#### Exercise:
Check each line of the listing for the string "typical". Copy those where it appears.

#### Data extracts:
━━━━━━━━━━━━━━━━━━━━━━━━━━━━━━

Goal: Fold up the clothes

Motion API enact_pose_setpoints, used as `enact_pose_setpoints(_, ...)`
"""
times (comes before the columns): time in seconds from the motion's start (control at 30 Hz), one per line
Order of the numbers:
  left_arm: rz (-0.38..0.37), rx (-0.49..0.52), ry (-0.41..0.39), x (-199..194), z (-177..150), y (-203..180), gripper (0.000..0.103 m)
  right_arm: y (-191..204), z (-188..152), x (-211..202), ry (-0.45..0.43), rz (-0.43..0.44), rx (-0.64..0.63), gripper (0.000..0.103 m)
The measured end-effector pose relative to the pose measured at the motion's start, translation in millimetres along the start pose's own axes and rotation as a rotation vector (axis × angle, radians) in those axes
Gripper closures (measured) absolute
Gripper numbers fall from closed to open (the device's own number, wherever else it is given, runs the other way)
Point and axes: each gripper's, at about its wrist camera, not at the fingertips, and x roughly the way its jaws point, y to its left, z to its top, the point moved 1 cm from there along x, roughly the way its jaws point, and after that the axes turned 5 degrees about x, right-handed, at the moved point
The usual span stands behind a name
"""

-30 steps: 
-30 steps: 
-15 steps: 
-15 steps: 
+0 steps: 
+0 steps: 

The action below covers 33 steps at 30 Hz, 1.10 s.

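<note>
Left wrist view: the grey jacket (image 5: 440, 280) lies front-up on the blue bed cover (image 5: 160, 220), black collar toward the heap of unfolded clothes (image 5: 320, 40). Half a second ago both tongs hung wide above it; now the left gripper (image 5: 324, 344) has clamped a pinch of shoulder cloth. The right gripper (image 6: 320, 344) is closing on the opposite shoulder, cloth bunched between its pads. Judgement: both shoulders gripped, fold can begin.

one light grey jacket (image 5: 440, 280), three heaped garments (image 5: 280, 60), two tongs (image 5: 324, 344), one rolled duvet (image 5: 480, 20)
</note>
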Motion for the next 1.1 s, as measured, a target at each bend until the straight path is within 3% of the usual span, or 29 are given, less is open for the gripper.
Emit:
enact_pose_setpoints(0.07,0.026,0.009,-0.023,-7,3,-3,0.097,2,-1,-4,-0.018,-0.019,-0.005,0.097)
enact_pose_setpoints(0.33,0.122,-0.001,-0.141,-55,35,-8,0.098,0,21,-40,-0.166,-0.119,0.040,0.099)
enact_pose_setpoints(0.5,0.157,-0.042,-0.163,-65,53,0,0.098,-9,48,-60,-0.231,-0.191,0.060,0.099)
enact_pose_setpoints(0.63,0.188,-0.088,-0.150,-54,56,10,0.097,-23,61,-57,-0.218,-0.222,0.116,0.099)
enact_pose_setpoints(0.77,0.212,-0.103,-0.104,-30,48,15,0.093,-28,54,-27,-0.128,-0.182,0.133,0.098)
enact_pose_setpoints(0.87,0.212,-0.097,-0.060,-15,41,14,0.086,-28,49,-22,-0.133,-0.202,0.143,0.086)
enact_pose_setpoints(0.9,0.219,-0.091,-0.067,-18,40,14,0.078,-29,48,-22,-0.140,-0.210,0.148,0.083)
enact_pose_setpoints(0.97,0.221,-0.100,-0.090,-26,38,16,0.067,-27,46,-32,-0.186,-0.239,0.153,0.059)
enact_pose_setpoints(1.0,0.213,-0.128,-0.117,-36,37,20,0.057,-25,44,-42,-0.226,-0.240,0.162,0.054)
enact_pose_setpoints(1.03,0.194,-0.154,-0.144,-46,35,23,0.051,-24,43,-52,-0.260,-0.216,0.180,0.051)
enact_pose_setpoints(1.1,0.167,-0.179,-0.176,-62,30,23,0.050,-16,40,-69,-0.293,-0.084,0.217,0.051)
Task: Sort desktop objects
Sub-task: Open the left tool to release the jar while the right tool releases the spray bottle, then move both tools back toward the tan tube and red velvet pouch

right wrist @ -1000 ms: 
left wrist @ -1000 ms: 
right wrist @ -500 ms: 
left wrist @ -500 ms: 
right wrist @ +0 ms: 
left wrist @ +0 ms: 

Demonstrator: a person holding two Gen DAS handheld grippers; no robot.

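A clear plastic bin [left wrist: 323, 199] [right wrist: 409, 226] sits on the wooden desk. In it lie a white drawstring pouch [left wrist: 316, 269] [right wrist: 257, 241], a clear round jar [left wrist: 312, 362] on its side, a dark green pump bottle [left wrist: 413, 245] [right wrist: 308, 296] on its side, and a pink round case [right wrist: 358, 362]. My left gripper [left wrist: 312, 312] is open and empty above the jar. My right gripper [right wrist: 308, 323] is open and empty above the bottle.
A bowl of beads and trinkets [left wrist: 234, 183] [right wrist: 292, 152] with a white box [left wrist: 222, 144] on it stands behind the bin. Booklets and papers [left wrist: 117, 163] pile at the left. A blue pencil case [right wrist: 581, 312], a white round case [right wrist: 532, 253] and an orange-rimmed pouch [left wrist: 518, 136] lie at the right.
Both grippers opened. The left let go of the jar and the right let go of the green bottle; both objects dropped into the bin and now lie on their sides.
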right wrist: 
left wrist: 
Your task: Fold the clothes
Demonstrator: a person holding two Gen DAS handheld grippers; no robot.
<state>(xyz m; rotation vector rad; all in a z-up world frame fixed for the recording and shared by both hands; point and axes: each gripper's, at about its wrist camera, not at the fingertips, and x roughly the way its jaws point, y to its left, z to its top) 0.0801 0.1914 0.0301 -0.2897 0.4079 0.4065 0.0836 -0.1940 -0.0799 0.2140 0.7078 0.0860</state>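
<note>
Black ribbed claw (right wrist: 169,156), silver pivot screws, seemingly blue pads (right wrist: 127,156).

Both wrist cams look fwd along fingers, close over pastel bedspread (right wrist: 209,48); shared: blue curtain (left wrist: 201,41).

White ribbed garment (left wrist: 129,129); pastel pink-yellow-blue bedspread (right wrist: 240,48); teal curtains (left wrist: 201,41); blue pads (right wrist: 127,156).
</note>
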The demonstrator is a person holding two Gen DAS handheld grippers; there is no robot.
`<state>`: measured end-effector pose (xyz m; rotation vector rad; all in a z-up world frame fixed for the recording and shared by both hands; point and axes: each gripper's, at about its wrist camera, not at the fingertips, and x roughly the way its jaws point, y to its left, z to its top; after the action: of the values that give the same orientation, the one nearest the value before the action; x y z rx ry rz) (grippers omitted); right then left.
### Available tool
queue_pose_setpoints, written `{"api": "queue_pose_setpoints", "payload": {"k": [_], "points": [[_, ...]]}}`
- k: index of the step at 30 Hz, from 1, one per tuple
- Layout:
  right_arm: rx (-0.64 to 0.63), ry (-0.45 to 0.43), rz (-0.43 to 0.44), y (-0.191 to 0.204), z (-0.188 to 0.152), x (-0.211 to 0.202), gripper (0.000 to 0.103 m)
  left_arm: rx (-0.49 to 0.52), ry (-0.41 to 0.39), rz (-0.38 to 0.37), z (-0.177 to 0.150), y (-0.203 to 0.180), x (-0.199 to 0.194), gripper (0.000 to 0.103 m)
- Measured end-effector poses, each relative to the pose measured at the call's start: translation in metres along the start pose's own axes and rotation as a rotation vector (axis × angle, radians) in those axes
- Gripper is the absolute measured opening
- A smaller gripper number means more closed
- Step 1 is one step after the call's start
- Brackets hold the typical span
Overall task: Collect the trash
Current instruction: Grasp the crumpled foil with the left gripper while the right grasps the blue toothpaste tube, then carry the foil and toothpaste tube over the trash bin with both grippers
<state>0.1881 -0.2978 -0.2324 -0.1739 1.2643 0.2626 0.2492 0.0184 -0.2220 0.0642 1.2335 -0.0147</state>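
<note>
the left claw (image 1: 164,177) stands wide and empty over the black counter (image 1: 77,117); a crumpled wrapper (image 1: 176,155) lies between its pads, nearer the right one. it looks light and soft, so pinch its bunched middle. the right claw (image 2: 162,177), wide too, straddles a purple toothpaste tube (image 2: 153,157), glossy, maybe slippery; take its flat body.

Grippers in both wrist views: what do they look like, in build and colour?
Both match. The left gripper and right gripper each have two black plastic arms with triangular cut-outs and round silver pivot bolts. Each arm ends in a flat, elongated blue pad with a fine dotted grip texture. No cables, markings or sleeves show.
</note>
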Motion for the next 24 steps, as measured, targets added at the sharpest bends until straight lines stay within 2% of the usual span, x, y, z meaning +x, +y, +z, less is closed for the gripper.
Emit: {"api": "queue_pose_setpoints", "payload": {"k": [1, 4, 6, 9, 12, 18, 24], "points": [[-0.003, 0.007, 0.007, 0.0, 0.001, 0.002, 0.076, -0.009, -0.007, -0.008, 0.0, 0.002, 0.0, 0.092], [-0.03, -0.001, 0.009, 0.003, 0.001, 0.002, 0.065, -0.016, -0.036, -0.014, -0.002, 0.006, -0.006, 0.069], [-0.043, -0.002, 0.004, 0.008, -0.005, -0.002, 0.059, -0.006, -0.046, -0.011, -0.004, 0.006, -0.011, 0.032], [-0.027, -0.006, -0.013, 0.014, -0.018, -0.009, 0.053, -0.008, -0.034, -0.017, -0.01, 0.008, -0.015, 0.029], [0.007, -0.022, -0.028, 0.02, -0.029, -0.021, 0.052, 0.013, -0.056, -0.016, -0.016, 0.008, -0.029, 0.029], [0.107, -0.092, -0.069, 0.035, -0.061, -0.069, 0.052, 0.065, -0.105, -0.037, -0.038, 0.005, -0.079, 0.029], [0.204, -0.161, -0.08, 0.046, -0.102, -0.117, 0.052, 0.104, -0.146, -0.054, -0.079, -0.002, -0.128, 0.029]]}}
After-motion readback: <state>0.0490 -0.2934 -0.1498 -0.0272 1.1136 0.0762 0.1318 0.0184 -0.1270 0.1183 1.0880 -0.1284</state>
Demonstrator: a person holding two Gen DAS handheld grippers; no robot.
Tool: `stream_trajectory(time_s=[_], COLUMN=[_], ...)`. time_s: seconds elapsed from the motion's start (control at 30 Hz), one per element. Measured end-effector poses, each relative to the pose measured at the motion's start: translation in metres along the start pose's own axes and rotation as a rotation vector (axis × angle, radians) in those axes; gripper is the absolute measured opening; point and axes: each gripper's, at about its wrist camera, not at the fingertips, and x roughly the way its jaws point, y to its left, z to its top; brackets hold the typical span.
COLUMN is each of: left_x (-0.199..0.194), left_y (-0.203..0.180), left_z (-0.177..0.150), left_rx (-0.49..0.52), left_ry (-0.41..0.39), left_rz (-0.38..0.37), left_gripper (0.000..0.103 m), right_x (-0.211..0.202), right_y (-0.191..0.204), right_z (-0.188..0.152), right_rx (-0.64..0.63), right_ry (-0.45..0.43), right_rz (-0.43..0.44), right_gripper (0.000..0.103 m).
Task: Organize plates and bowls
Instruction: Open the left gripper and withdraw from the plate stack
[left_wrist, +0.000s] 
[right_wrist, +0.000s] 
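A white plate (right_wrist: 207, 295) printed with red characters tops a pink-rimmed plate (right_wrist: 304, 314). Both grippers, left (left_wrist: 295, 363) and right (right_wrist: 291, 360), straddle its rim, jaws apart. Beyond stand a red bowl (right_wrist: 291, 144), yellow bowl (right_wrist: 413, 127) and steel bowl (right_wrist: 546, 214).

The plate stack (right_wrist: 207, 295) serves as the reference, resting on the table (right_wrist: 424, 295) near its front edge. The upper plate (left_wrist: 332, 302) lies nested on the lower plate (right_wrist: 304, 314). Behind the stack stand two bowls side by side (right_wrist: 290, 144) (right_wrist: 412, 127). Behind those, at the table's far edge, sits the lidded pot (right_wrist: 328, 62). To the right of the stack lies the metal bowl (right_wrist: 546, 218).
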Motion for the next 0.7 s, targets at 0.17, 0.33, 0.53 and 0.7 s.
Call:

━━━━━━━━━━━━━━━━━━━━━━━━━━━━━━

#### Output for this task:
- Brackets hold the typical span
Tool: `stream_trajectory(time_s=[_], COLUMN=[_], ...)`. time_s: seconds elapsed from the motion's start (control at 30 Hz), one per element. Measured end-effector poses, each relative to the pose measured at the motion's start: translation in metres along the start pose's own axes and rotation as a rotation vector (axis × angle, radians) in those axes; gripper is the absolute measured opening; point and axes: each gripper's, at about its wrist camera, not at the fingertips, and x roughly the way its jaws point, y to its left, z to its top; brackets hold the typical span.

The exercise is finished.